No terceiro dia (v.1) ou “três dias depois”: A cena de Caná está “costurada” pelo evangelista João no início da missão de Jesus. Conclui a sua semana inaugural, que começa quando João Batista aponta Jesus aos seus discípulos (Jo 1,19.29.35.43). A festa aconteceria dois dias depois do encontro de Jesus com Filipe e Natanael. Neste encontro, Jesus relembra a imagem do sonho de Jacó, da escada que liga o céu e a terra (Ver Jo 1,49-51). O céu aberto, com os anjos subindo e descendo, significa que Deus irá se comunicar conosco e nos dará sua graça. O primeiro sinal mostra que, com Jesus, começa este tempo novo de presença de Deus junto de seu povo.
A festa de casamento (v. 1-2): No tempo de Jesus, a festa de núpcias era muito importante. As famílias se uniam em torno do casamento dos filhos. Renovava-se a confiança na vida e se esperava a vinda de filhos, primeira garantia da continuidade do povo de Deus. Além disso, evocava um sentido simbólico. Os profetas usaram a imagem da união amorosa do homem e da mulher, que se celebra no casamento, para falar da Aliança, do amor de Deus e de sua intimidade com o povo eleito (Is 62,4b-5; Os 2,18-22).
Era comum oferecer um banquete na festa de casamento (Gn 29,22; Jz 14,10). Nas vilas e cidadezinhas do interior, como Caná, a festa durava normalmente sete dias (Gn 29,27; Jz 14,12; Tb 11,20). O vinho era a bebida básica, espalhada por toda a parte, pois as famílias produziam e consumiam vinho caseiro. Numa festa, especialmente a de casamento, não podia faltar vinho. A festa acabaria tristemente.
A falta do vinho e o pedido de Maria (v. 3): Maria está na festa. Jesus e seus discípulos também. Mas parece que chegaram separadamente. Então, o vinho está terminando e Maria se dirige a Jesus. Ela está dizendo: “Tenha pena deles, senão a festa vai acabar”. Há um pedido claro, não somente uma constatação. No evangelho de João, quando alguém precisa de algo, basta apresentar a Jesus sua necessidade, que ele entende. Por exemplo, o paralítico em Jo 5,7; as irmãs de Lázaro em Jo 11,3. Mas ao contrário destas pessoas, Maria não pede para si, e sim para os outros.
A resposta de Jesus (v. 4) parece indelicada e até desrespeitosa: “O que nós temos a ver com isso?

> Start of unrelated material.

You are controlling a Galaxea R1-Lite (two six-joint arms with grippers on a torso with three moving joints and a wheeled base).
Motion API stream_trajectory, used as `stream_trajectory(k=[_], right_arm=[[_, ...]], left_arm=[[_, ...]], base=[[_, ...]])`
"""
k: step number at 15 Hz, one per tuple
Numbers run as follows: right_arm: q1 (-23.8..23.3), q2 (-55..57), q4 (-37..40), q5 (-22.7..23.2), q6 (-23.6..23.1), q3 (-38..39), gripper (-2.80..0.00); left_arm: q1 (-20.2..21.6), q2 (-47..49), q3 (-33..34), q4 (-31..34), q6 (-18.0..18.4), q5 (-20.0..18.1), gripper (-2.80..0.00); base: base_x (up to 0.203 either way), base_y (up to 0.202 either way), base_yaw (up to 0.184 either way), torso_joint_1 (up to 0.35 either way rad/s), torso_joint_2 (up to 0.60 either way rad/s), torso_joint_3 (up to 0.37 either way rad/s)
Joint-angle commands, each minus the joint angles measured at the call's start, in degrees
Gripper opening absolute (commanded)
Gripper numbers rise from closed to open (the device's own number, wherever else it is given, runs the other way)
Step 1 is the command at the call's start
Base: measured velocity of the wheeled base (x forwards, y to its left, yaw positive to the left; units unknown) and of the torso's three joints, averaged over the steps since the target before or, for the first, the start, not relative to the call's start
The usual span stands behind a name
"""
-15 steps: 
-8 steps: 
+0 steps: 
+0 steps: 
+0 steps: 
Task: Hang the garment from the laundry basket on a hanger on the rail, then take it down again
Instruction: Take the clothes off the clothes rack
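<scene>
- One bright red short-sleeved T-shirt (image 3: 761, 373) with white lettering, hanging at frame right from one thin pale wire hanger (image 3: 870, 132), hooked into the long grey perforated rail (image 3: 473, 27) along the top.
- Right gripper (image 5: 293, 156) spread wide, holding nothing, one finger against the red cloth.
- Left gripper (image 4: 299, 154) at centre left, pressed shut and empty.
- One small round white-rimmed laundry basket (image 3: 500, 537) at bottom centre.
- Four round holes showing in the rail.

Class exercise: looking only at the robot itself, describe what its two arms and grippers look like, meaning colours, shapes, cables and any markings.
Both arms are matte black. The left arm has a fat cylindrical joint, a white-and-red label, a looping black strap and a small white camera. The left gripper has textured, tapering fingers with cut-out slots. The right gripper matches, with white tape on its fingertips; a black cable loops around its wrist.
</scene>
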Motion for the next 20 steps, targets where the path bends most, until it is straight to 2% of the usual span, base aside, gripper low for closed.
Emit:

Algumas bíblias traduzem com expressões ainda mais duras essa frase de Jesus: “Que queres de mim”, ou “que há entre mim e ti”. Esta frase, de difícil tradução, expressa que Jesus não deseja se envolver com o problema, e que há um distanciamento, uma diferença de percepção entre ele e Maria.
“Mulher” (v.4): Muita gente estranha porque Jesus chama sua mãe de “mulher”. Mas João está nos dizendo algo mais profundo: para Jesus, Maria é mais do que sua mãe, é mulher. O evangelista é muito sensível à participação das mulheres na missão de Jesus e na comunidade dos seus amigos. Jesus não as trata pelo nome, mas com o título de “mulher”. Maria, sua mãe, presente no início e no final de sua missão, é chamada em Caná e na cruz de “mulher” (Jo 2,4 e 19,26). Jesus denomina também “mulher” à samaritana (Jo 4,21), primeira anunciadora do messias para os não-judeus (Jo 4,28.41s). Por fim, trata da mesma forma a Madalena (Jo 20,15), a primeira testemunha da ressurreição (Jo 20,17s). Ora, os profetas usavam a imagem da mulher para representar o povo de Deus em relação ao Senhor da Aliança (Os 1,2; Is 26,17; Jr 31,4). Portanto, quando Jesus chama sua mãe de “mulher” não a ofende. Ao contrário, mostra o valor dela, como mulher e figura efetiva e simbólica da comunidade cristã.
“Minha hora ainda não chegou” (v.4): Um homem ocidental moderno imaginaria a cena de uma maneira banal. Jesus olharia para o relógio e diria que não estava no momento ainda. Mas não se trata disso. A “hora”, no evangelho de João, tem um sentido simbólico. Quer dizer o momento em que Jesus vai manifestar quem ele é, sua identidade de Filho, e comunicar de forma ímpar o amor do Pai. Isso só vai se completar na morte e ressurreição (Jo 12,23.27; 13,1; 16,32; 17,1). Ali será “a hora h”, como a gente diz. Mas, enquanto isso, cada palavra ou sinal de Jesus é uma parte dessa hora e a prepara. “Minha hora ainda não chegou” significa que Jesus acha que não é ainda o momento oportuno de começar sua missão e se manifestar plenamente como Filho.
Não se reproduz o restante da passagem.